In today’s Gazeta, Shtepa says that this new approach to Russia’s regions contained in a draft paper on “Foundations of State Policy on the Regional Development of the Russian Federation” that replaces a 1996 document can best be described as “’post-federalism.’”

In the 1990s, Moscow routinely ignored the Federation Treaty and the federal principles in the Russian Constitution, Shtepa says, but “the new document replaces the federation not only de facto but also de jure.” The word “federation” remains in the new document “but only as something entirely nominal, a polite reference to the constitutional past.”

Indeed, the Russian regional writer argues, “by analogy with post-modernism, one can characterize” what Putin is proposing “as ‘post-federalism,’ as one and the same words suddenly acquire different meanings and interpretations.” Thus, while federalism is typically about the delegation of powers from the regions to the center, Putin’s new version does just the reverse.

“It is extremely indicative,” Shtepa continues, “that unlike the 1996 document, in the new draft are completely absence such fundamental federalism terms as ‘decentralization of power’ and ‘equality of subjects.’” Instead, it specifies that regional policy is all about promoting “the national interests of the Russian Federation.”

The new document says that Moscow will pursue its regional policy “’selectively.’” That obviously means that “some regions will have more rights and authority than others.” Whether that will strengthen the state as a whole as the document claims is, Shtepa suggests, “extremely doubtful.”

There is another “interesting distinction” between the 1996 document and the 2015 draft: The earlier document calls for creating conditions for the formation of free economic zones; the new one makes no reference to that. Moreover, the new one calls for the development of “mysterious ‘macro-regions,’” an apparent bow to Putin’s stalled regional amalgamation effort.

At present, the Russian Federation in words copies successful federal systems like those in the United States and elsewhere, but in reality, it guts these words of any meaning by Moscow’s control over tax revenues, forcing regions to depend on the center, and its control over candidates for gubernatorial office, thus limiting the role of the regions still further.

The new draft simply scraps the words and thus makes it even more likely that the country will move ever further away from federalism toward a hyper-centralized regime.

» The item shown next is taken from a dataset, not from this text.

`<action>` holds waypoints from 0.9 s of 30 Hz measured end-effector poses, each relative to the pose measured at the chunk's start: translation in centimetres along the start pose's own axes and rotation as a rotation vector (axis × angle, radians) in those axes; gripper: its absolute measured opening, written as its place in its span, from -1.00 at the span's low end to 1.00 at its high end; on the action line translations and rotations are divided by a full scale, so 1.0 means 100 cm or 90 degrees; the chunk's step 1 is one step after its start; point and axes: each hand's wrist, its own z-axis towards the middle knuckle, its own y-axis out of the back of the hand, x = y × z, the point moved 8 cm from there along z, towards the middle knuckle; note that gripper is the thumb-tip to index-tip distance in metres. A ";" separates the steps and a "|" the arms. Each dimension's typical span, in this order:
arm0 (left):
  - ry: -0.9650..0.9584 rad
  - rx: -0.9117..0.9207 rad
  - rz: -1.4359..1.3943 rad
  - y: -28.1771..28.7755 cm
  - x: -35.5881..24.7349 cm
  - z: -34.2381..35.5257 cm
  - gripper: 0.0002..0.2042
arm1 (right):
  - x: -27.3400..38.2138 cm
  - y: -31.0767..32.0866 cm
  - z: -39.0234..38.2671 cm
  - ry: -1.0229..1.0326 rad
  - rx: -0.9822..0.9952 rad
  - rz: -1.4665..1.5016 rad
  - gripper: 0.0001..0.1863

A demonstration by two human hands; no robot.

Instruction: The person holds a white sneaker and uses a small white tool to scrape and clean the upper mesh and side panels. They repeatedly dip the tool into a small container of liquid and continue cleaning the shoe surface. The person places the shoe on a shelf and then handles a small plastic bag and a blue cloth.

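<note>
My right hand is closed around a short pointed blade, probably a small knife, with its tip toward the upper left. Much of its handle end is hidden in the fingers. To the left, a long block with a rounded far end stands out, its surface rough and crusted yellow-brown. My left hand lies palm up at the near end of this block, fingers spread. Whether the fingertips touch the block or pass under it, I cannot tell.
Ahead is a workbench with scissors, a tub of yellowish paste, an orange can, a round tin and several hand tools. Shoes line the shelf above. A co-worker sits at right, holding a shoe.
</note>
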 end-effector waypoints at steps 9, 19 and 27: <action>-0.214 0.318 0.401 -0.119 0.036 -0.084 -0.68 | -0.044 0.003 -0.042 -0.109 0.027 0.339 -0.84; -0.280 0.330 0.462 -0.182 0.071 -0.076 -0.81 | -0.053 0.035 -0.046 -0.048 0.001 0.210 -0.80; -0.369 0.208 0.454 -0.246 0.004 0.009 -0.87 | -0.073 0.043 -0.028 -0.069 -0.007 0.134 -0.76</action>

Indeed, Shtepa says, about the only area where regions are to have any autonomy is in the intellectual sphere, where the new document says they should try to come up with new ideas.

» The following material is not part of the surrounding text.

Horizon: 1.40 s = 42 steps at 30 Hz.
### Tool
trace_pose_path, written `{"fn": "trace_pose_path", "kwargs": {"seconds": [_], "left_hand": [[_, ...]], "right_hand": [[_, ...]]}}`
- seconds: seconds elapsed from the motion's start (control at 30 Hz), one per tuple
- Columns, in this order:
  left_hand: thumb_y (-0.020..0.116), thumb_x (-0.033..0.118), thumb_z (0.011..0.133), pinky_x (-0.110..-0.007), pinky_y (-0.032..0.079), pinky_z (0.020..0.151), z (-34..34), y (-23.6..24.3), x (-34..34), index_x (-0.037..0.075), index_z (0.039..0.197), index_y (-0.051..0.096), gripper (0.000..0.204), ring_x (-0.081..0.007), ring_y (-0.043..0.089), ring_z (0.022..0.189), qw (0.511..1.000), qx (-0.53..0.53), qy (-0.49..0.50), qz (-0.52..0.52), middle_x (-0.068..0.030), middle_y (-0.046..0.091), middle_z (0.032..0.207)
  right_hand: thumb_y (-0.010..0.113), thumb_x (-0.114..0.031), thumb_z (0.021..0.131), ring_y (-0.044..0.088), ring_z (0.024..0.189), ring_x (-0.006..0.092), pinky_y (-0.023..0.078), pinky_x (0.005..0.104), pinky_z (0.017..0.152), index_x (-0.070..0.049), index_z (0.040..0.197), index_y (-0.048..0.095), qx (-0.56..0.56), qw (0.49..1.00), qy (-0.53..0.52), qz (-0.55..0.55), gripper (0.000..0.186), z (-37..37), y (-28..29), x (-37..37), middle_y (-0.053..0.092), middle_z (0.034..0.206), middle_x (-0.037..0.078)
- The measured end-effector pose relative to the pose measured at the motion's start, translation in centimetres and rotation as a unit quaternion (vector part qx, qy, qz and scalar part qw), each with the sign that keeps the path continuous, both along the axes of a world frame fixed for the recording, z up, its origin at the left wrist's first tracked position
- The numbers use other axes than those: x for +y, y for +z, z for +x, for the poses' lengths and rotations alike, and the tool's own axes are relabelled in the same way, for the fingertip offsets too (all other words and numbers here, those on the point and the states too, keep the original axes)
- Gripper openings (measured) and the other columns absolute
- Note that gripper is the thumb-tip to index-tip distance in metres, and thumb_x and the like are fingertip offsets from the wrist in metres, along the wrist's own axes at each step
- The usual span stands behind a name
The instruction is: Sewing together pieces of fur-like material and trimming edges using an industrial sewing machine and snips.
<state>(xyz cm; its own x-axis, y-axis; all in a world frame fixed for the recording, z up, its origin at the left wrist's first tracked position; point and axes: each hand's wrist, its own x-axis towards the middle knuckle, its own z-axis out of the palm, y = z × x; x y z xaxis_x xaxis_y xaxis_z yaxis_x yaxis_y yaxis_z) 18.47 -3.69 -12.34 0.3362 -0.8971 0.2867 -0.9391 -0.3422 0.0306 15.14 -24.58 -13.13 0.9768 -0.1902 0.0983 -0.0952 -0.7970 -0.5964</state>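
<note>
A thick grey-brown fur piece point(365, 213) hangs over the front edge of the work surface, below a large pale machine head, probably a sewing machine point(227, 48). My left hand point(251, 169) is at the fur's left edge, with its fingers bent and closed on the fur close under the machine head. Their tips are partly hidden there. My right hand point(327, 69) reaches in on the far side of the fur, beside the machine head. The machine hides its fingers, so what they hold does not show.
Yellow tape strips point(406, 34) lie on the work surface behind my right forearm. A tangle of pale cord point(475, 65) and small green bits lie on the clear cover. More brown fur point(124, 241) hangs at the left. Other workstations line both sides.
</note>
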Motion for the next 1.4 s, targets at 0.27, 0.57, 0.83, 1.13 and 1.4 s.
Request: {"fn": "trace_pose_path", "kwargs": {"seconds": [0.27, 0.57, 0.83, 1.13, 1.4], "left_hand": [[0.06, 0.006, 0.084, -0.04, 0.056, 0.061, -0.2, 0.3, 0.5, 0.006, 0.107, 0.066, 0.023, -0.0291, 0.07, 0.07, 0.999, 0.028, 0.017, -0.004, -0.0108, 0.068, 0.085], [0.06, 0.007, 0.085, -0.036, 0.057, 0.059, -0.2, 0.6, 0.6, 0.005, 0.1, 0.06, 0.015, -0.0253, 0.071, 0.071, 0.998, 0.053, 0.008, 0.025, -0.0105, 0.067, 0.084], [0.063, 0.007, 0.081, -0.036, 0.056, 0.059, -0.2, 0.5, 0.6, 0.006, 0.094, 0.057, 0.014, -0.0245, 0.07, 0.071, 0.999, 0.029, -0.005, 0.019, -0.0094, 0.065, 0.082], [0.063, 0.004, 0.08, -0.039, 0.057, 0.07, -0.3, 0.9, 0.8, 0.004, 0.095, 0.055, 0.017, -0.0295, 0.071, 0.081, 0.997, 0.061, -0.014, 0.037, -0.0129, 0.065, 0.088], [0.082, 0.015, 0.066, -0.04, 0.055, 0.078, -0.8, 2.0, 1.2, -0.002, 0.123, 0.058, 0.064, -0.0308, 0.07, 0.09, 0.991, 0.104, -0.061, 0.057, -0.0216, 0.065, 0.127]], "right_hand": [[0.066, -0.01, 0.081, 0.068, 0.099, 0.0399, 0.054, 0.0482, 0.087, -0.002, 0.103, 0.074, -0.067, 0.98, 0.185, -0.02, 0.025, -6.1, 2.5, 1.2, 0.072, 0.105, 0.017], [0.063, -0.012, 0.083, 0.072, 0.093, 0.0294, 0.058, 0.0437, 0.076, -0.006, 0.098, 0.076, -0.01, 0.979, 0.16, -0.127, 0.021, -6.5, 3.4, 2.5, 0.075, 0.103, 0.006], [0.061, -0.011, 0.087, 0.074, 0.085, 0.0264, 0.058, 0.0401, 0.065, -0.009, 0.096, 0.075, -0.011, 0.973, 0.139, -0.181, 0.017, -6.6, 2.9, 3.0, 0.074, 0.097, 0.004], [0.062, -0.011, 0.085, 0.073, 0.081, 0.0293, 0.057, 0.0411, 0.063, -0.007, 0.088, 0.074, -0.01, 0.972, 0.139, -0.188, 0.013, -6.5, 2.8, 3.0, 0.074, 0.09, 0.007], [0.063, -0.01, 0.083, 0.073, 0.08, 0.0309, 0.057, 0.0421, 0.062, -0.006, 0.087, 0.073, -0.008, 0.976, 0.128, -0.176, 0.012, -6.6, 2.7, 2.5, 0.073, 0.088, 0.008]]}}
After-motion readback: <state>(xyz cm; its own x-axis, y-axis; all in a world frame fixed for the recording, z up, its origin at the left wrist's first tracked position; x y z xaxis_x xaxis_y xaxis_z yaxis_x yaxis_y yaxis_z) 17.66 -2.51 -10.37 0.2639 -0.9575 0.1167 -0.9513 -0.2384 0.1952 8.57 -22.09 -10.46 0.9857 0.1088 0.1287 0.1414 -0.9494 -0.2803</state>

But under current conditions, any such efforts would be extremely “risky,” he continues, because Moscow has in place a variety of supervisory organs which are always prepared to charge anything they don’t like coming from the regions as a manifestation of a dangerous “’separatism.’”

“In a word,” Shtepa says, “Russian regional policies under conditions of post-federalism will ever more recall the story about the empty pool.” The coach will tell his charges: “’Learn to swim!’” To which the latter will respond, “’Fill the pool with water.’” To which the coach in turn will respond, “’Learn to swim and then we’ll fill it up.’”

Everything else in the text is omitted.